Ob das nur an mir liegt? Womöglich. Bin ich dem gesamten Kosmos entwachsen? Eher unwahrscheinlich, schließlich kriege ich von "Angels Fall First" bis einschließlich "Imaginaerum" auch teils viele Jahre danach immer noch nicht genug und habe dabei stets den Eindruck, ein in sich stimmiges, rundes Kunstwerk zu erleben, bei dem zwischen Vision und künstlerischem Potenzial kein Ungleichgewicht herrschte. Mit "The Life and Times of Scrooge" änderte sich das und "Auri" kämpft oftmals mit denselben Dämonen: zähe Passagen ("Underthing Solstice" und "Desert Flower"), die die "gefühlte Spielzeit" enorm strecken, überladene Arrangements (Beispiele dafür wurden bereits genannt) und einige seltsame Stilbrüche wie etwa im orientalischen "See" und dem lebhaften "Aphrodite Rising", die absurderweise sogar meine Highlights des Albums darstellen und damit gleichzeitig recht anschaulich demonstrieren, dass ein roter Faden fehlt - nicht unbedingt im Sinne eines stringenten musikalischen Konzeptes, sondern eher im Sinne der Atmosphäre, aus der man des Öfteren grundlos gezerrt wird.
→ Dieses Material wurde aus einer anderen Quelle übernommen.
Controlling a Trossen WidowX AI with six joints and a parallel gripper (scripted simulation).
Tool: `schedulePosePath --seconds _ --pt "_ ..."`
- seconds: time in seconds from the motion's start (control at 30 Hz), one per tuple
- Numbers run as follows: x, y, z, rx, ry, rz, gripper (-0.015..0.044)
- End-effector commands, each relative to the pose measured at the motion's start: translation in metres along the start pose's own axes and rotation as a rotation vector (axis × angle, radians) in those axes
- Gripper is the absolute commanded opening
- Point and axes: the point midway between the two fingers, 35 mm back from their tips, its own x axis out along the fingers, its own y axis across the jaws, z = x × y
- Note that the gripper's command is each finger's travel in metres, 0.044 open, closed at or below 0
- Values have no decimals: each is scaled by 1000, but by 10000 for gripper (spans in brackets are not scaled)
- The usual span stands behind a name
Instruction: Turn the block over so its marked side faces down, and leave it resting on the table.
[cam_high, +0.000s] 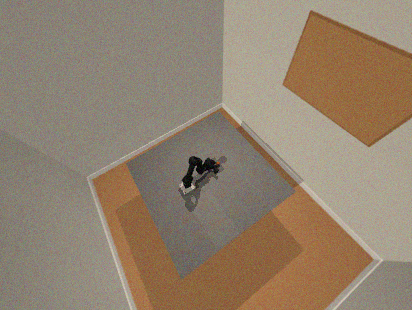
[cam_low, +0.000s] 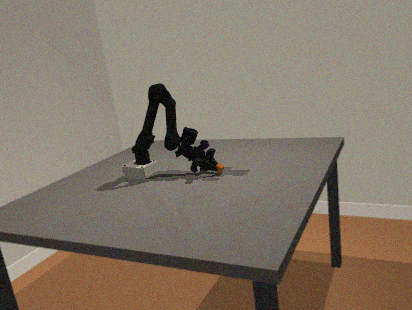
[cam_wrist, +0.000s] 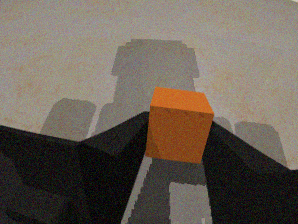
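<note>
The orange block (cam_high: 218, 163) (cam_low: 220, 169) (cam_wrist: 179, 134) is between the two black fingertips. Two plain orange faces show in the wrist view; no mark can be made out on them. My gripper (cam_low: 218, 168) (cam_wrist: 180, 135) is shut on the block. It is tilted forward and low over the grey table (cam_high: 225, 210) (cam_low: 175, 215). In the exterior view the block is at or just above the table top; I cannot tell whether it touches. The side where the mark is cannot be seen.
The arm's pale base (cam_high: 187, 188) (cam_low: 139, 170) stands on the table behind the gripper. Shadows of the arm and gripper fall on the table around the block. The table's edges lie well away from the block.
</note>
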Motion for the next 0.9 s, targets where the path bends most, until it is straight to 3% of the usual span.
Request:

Mehrere Stunden habe ich mich mit einer geschätzten Kollegin zu AURI bzw. deren Debütalbum ausgetauscht und am Ende haben wir einen gemeinsamen Nenner gefunden, der mich zumindest glauben lässt, dass ich nicht die einzige Person auf diesem doch recht voluminösen Erdball bin, die diese ganze Darbietung einerseits zwar als ganz nett (und zu keinem Zeitpunkt als mittelmäßig oder gar schlecht), andererseits aber zuweilen auch - dem überlasteten Klanggerüst zum Trotz - als arg ermüdend empfindet. Ihre Lösung: dem süßen Baby taugt's bei natürlich verantwortungsvoll eingestellter Lautstärke offensichtlich zum Einschlafen. Meine Lösung: Zunächst nicht mehr hören und irgendwann vielleicht doch noch einmal probieren. So richtig kann ich mich ohnehin nicht ärgern, weil prinzipiell keine Erwartungen in mir bestanden und speziell in diesem Fall selbstverständlich die Möglichkeit besteht, dass es schlichtweg nicht meine Welt ist, während andere viel lieber in diese eintauchen und sich nur allzu gerne von der überaus überzeugenden Johanna Kurkela durch ebendiese führen lassen werden - ein zugegeben schmaler Grat, weswegen eine Wertung im eigentlichen Sinne überflüssig ist. Trotzdem werde ich persönlich das Gefühl nicht los, dass "Auri", also abgesehen von der famosen Gesangsleistung, kaum über emotionalen Tiefgang verfügt und dadurch auch das Portal in diese Welt verriegelt bleibt. Aber: Herr Holopainen wird schon wissen, was er da tut, nur holt mich das in diesem Status quo einfach nicht mehr wirklich ab. Er wird damit leben können und ich vermutlich auch.